Top of DATA EXCERPT

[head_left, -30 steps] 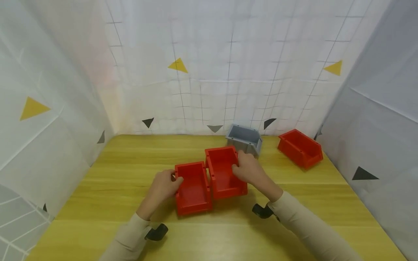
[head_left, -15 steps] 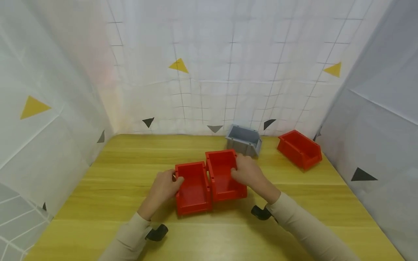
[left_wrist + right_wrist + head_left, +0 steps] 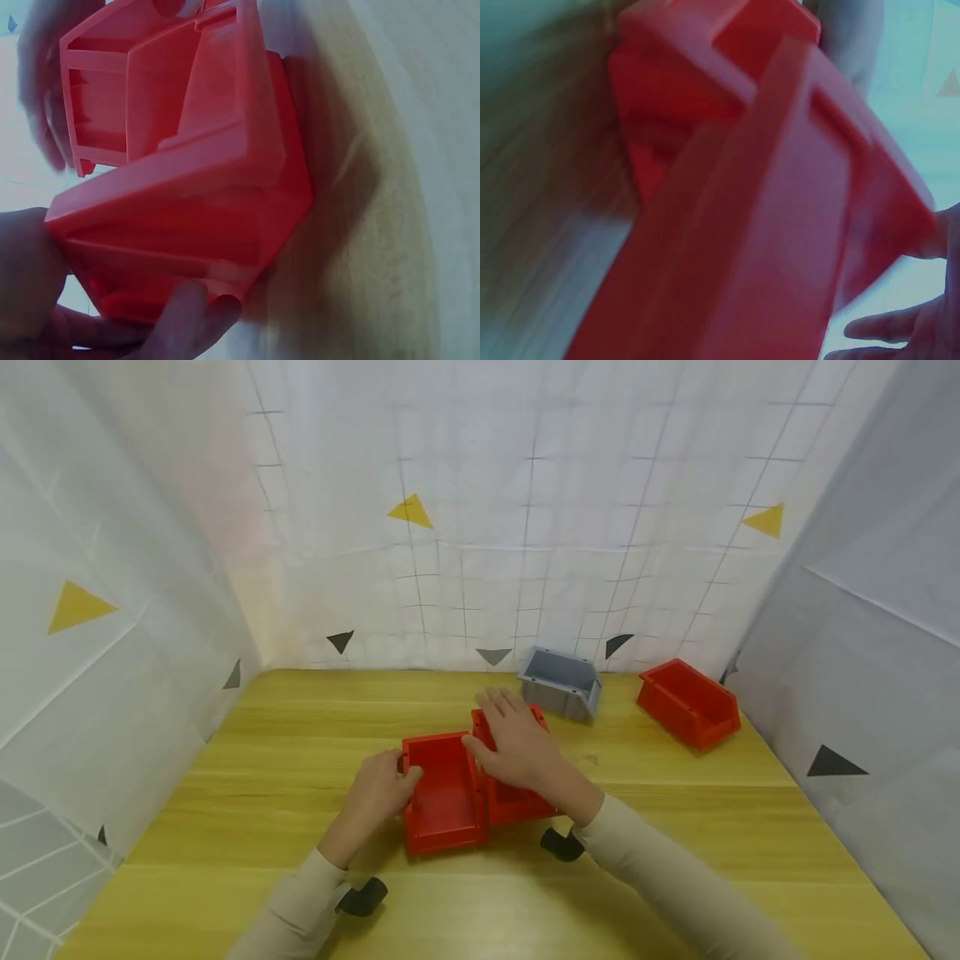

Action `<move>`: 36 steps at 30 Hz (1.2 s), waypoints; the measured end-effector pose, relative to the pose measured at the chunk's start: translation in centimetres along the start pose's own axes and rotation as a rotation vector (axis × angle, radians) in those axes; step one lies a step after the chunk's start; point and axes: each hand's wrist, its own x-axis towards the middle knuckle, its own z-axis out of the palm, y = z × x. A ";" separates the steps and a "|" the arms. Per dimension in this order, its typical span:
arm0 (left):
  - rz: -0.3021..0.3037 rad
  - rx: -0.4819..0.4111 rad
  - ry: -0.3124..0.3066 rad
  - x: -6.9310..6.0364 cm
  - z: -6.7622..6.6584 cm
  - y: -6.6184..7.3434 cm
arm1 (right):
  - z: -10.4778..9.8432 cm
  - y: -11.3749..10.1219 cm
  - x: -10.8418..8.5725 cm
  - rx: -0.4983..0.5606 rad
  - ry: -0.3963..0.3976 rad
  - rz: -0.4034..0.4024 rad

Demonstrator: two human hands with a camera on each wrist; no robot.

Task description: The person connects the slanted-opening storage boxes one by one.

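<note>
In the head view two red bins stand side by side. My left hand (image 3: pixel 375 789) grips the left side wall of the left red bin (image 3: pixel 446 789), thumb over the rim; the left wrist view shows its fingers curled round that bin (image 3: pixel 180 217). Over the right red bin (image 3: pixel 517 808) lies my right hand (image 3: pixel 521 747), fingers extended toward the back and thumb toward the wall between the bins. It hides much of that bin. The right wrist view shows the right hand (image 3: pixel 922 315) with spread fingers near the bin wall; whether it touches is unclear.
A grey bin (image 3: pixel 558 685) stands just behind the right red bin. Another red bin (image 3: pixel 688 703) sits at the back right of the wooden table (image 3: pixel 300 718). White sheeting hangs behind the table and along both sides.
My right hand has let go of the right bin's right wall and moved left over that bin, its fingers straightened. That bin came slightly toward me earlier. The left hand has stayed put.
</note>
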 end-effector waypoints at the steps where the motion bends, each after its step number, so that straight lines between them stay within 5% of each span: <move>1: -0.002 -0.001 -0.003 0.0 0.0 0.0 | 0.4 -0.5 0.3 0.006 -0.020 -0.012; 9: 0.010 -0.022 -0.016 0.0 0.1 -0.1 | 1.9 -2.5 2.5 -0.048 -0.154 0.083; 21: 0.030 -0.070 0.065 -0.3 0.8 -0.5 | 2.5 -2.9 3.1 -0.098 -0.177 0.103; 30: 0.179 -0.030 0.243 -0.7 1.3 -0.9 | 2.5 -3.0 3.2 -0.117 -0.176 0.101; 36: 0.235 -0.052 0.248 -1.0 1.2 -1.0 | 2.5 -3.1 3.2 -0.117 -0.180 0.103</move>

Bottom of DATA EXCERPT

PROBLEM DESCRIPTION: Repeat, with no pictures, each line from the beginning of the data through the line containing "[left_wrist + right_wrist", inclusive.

WRITTEN ANSWER:
[head_left, -30 steps] 
[head_left, -15 steps] 
[left_wrist + right_wrist + head_left, +0 steps] 

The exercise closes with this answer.